Golden has been a forceful advocate for progressive, anti-war, environmental politics for 50 years, but his manner as a radio and talk show host has been an earnest search for common ground. Can't we all get along? That creates its own problems, put on display in the Democratic primary, where the upstate lobby groups decided to back and fund a newcomer--Athena Goldberg--who was willing to ally themselves with them and their issues. Not Golden. They weren't looking for common ground. They want to win big on their issues and there are hard partisan positions.
Golden comes across as more of a mediator than a warrior, and he wants to be independent of those lobbies, and this will likely show up in his general election fundraising. He expects to be significantly outspent.
Gomez has a different problem. She doesn't sound like the Republicans we see on TV. The current tone of the Republican party nationally has moved toward the Trump-Tea Party-populism. GOP voters rejected cordial Main Street Chamber of Commerce small town Republicanism. GOP orthodoxy is for abortion to be ended, immigrants here illegally to be deported, Medicaid reduced, protection for pre-existing conditions ended, the social safety net scaled back, and estate and corporate taxes reduced.
Gomez does not appear to be that kind of Republican. Local political provocateur Curt Ankerberg nearly won a primary election against her, notwithstanding debilitating political baggage and relentlessly negative media coverage. She isn't your standard issue Republican warrior, and Ankerberg said so.

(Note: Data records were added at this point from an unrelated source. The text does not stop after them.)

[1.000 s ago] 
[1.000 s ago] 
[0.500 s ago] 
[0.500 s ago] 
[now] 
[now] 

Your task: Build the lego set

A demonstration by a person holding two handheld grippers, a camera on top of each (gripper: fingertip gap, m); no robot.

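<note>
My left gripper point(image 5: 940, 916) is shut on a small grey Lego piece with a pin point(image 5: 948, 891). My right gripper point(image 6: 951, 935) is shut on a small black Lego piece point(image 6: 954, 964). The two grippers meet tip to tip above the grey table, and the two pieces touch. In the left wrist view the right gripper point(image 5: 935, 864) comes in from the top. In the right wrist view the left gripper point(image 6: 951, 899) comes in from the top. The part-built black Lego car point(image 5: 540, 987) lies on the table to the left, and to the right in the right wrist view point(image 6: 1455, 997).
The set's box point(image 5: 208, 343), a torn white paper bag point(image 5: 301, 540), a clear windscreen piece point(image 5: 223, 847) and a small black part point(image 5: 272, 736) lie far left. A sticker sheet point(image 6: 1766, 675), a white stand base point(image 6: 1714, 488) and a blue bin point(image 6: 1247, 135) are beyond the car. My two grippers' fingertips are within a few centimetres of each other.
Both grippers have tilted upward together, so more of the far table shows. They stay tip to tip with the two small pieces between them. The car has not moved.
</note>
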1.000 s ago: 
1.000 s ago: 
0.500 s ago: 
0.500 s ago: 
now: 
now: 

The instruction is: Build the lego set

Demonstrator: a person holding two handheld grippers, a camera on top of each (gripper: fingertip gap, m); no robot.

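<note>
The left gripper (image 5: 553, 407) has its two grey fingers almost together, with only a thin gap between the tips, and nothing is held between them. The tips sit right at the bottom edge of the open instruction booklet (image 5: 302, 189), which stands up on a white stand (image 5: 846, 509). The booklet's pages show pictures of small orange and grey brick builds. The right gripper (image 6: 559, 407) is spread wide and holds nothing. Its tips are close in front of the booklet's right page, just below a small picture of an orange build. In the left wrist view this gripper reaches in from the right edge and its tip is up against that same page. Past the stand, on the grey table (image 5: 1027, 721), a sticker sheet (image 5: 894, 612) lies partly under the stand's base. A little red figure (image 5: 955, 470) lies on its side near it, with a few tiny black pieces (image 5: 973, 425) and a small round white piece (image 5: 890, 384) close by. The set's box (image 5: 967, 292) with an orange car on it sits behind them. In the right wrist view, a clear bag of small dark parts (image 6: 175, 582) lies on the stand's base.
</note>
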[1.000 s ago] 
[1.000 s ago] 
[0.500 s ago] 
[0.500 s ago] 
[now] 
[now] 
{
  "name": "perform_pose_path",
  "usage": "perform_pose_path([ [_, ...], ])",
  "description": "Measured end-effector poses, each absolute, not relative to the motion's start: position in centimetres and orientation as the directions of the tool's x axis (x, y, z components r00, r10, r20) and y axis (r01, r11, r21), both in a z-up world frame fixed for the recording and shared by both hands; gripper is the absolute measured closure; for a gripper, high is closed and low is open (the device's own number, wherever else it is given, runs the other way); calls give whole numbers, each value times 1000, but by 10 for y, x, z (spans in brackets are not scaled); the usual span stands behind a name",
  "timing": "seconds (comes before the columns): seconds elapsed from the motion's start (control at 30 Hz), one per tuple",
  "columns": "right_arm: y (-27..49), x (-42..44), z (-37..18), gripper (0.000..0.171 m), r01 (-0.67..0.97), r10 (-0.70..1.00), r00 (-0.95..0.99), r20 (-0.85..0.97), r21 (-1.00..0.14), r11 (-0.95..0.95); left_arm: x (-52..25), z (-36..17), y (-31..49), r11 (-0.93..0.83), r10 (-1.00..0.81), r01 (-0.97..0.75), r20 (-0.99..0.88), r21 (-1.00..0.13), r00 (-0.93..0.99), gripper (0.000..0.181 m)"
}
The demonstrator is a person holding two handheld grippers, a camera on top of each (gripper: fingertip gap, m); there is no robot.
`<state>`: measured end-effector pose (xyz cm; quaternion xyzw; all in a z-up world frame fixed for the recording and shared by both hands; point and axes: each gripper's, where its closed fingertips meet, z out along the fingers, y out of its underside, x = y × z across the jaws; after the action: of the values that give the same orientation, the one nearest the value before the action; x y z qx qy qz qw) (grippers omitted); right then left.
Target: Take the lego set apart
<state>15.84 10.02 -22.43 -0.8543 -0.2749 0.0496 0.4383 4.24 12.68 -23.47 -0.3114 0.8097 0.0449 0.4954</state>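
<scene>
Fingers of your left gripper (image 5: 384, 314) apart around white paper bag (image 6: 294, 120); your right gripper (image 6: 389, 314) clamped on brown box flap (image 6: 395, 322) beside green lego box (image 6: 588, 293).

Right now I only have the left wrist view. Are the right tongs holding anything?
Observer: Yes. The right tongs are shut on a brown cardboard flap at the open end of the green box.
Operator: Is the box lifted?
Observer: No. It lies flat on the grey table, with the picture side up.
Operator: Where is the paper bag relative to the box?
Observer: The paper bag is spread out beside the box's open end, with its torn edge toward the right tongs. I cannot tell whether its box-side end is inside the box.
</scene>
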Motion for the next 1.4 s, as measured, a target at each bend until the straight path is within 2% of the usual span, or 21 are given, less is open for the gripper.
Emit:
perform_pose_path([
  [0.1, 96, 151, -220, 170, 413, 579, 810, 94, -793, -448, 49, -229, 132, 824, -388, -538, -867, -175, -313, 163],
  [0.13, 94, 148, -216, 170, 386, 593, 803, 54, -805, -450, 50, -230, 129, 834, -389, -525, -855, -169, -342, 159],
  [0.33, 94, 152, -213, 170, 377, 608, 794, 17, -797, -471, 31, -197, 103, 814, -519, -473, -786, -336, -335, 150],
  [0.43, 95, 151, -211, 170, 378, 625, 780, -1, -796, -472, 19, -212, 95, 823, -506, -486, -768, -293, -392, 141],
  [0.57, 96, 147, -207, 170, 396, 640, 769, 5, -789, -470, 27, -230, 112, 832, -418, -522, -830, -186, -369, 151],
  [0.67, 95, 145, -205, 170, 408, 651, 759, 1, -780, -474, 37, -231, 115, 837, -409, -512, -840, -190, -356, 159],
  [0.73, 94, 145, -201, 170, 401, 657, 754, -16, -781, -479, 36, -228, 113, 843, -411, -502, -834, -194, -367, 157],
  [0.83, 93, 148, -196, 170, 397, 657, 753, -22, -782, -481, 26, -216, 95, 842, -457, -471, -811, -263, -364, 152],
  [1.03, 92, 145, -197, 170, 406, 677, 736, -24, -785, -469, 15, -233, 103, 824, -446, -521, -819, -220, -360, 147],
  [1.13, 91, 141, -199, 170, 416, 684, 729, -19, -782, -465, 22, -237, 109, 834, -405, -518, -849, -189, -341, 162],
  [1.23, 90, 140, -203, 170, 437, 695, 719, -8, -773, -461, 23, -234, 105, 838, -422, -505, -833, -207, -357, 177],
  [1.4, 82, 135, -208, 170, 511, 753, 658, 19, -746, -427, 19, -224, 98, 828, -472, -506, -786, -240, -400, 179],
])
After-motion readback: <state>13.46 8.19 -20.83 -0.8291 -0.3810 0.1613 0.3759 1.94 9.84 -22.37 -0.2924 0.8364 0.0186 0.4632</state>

Some people think she isn't even a real Republican. After all, she gets along well with Jeff Golden.
Jessica Gomez |
Yes.
But I have one huge concern. Gomez is in a vulnerable position. There has been a pattern in this district where the upstate Republican State Senate PAC has produced its own ads to "help out" the GOP candidate, offering up the hard hitting red meat attacks the presumedly squeamish political newcomer won't do, but should do, in their opinion. So they do it. Their concern is not the long term reputation of their candidate. Their concern is winning the election, whatever it takes. Their ad campaigns in past cycles badly damaged the reputations for candidates Jim Wright and David Dotterer. They entered the campaigns as community leaders. They ended them looking like dishonest politicians, manipulated by their own team.
Jessica Gomez comes across as nice, which makes her a likely fit to the GOP Senate PAC's profile of the neophyte who needs "help." Jessica Gomez has already established herself as an appealing community leader and she has great potential as a candidate, now and in the future. But her fate is not in her own hands. Her political allies can ruin it for her, and that would be a shame.
3 comments:
Running mates?
Enlighten me. Homelessness, affordable housing, smoke, pot. All issues that have been percolating for years and are now seen as problems to be addressed. No solution I see will be achieved without shifting spending priorities and raising revenue. It was all very cordial, but someone should have made an effort to point out where responsibility and accountability lie.
It is an election, right? Which candidate is challenging the status quo?
How about Women's issues. This article speaks of Republicans ending abortion rights. What is Ms. Gomez position on this and most importantly, why isn't the issue of this and other Women's Rights being listed and discussed on candidates' platforms?
Alaya Ketani, Founder/ Chair Keeping Ashland Women Safe Task Force, K.A.W.S.